3.1 Patient demographics, acquisition, and data augmentation

A cohort of 46 patients T2W-TSE MRI scans (average age: 40.73 ± 11.3 years, equal M/F ratio) between the years 2011 and 2015 was analyzed (approval was obtained from the Institutional Ethics Committee, Azienda Ospedaliero Universitaria (A.O.U.), Cagliari, Italy).

Imaging examinations were performed using a 1.5-T superconducting magnet (Philips, Best, The Netherlands) with a head coil according to a standardized protocol. In each subject, the conventional diffusion-weighted imaging (DWI) was performed with single-shot spin-echo with 2 diffusion-sensitivity values of 0 and 1000 s/mm2 along the transverse axis. As part of our general brain protocol, axial and sagittal 2D FLAIR images (10000/140/2200 ms for TR/TE/TI; matrix: 512 × 512; FOV: 240 × 240 mm2; section thickness: 5 mm) were acquired.

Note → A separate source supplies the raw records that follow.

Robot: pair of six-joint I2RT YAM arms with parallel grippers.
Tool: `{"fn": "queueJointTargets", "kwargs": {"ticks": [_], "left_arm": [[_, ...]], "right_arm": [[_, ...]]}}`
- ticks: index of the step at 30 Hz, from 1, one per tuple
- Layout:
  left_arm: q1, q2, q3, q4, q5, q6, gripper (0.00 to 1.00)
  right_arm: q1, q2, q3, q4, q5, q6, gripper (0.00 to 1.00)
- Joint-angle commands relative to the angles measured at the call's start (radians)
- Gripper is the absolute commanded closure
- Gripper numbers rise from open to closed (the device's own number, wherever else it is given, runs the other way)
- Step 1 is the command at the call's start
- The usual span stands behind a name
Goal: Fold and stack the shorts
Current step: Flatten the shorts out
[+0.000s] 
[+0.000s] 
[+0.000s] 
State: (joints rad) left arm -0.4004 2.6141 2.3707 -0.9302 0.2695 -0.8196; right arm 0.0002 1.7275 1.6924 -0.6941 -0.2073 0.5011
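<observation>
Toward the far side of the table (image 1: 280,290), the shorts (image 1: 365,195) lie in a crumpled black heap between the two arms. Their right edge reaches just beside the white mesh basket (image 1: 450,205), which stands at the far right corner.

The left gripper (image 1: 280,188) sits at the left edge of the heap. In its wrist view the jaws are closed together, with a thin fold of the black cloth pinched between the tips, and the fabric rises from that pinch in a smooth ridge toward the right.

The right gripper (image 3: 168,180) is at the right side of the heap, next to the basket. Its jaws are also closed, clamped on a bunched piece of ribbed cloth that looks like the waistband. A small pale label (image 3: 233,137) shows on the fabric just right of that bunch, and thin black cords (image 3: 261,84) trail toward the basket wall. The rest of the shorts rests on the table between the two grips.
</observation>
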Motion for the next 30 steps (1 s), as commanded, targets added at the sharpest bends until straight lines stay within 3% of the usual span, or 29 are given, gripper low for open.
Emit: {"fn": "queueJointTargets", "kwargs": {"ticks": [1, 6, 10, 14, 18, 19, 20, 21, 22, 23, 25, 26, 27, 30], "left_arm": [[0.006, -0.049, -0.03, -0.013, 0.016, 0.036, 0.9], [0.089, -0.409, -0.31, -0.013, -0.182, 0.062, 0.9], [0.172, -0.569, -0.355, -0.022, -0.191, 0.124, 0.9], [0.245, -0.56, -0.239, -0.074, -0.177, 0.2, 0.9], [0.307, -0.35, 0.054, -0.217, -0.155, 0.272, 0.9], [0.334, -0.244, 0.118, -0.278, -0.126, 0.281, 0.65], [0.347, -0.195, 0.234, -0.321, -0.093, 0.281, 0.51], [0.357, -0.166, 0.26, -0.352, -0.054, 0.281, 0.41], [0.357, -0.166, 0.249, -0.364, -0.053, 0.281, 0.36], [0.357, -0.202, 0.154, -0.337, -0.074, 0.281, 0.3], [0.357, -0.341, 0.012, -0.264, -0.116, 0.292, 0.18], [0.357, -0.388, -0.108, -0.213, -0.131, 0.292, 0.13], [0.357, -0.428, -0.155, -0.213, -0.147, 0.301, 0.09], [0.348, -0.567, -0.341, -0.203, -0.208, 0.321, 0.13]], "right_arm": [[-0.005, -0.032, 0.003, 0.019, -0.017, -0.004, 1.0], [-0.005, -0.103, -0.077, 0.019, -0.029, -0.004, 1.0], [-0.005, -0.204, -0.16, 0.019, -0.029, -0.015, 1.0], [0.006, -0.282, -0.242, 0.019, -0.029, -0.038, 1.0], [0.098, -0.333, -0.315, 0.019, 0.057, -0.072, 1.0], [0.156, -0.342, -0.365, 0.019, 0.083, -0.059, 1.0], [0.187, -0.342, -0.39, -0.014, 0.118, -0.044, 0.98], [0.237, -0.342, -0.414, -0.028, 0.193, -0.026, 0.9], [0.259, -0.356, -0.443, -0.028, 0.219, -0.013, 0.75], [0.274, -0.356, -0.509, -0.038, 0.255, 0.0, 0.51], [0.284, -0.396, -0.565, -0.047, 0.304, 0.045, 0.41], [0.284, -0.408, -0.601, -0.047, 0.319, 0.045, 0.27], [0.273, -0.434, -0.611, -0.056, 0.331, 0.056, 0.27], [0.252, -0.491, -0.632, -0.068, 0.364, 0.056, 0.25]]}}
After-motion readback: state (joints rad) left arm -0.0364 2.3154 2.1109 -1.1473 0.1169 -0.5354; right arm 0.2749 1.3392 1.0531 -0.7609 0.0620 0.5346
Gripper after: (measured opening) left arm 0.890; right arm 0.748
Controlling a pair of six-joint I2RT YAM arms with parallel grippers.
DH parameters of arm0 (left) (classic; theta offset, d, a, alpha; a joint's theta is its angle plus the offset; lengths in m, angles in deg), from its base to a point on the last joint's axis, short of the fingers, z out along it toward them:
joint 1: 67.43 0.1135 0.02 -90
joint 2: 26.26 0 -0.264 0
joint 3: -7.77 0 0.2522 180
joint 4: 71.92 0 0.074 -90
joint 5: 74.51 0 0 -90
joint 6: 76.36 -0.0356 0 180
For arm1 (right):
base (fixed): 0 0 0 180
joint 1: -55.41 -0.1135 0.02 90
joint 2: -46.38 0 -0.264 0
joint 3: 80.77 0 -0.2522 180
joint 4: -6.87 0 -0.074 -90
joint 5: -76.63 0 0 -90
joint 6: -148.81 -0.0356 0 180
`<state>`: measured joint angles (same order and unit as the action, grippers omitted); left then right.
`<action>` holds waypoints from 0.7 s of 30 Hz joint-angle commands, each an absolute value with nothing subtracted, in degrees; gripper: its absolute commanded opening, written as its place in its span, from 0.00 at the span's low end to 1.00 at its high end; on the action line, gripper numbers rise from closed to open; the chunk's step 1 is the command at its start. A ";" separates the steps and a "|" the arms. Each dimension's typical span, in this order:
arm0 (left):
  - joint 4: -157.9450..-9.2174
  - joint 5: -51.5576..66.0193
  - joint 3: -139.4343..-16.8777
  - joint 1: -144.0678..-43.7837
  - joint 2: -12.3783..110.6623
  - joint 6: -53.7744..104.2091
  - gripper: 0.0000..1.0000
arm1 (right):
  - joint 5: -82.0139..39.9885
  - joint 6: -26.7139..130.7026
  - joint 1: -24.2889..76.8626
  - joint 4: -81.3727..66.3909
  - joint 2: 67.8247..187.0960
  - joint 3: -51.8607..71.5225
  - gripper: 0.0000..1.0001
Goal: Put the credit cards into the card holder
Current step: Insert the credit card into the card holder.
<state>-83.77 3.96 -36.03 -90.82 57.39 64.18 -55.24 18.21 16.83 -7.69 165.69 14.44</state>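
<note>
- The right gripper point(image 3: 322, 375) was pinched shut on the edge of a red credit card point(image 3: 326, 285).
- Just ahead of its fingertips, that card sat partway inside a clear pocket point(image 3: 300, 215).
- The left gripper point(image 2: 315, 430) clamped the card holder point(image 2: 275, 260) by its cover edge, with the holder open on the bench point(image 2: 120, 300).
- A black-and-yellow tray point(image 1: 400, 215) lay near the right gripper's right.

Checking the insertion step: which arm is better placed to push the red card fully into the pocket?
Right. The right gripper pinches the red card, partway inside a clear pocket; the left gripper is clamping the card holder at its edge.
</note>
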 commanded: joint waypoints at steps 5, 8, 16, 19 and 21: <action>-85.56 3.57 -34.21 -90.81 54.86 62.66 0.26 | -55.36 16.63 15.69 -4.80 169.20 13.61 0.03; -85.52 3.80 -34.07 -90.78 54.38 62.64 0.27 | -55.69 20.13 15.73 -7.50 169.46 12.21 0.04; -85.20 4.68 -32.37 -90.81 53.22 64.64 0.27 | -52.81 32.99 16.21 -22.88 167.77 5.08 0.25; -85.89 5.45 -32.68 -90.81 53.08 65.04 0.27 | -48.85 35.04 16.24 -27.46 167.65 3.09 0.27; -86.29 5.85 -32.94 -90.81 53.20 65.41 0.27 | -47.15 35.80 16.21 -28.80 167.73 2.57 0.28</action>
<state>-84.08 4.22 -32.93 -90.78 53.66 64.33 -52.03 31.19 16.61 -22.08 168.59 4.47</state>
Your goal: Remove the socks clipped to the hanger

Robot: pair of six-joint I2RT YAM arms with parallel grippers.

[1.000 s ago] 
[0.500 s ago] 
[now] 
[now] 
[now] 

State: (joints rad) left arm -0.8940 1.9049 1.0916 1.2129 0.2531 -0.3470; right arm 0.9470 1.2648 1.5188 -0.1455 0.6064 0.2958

In addition to FLAIR and DWI sequences, axial spin-echo T1-weighted images (500–600/15/2 for TR/TE/excitations) and fast spin-echo T2-weighted images (2200–3200/80–120/1,2 for TR/TE/excitations; turbo factor, 2) were also obtained with the same section thickness.

3.1.1 Data augmentation

The initial MRI data were manually classified by our radiological team which was then prepared for further processing. Because the cohort consisted of 37 controls and 9 WD patients, we had an unequal number of images in both classes. As each patient MRI study had 12–13 slices, this resulted in 458 control images and 115 WD images. For optimal performance with an unbalanced dataset, the augmentation protocol using a python “Augmentor” API was applied in WD class resulting in 343 more WD images. Because deep CNN (DCNN) needs a large number of images for proper training and performance, we increased the number of images from 458 by 2×, 3×, 4×, and 5× folds in both classes, and the system was then trained and tested to find which augmented set yield optimal results. To avoid the unrealistic brain MRI scans during the augmentation protocol, we followed the acceptable protocol of rotating the image by − 10 to 10° randomly. This would prevent methods like flipping horizontal or vertical or rotating by larger angles.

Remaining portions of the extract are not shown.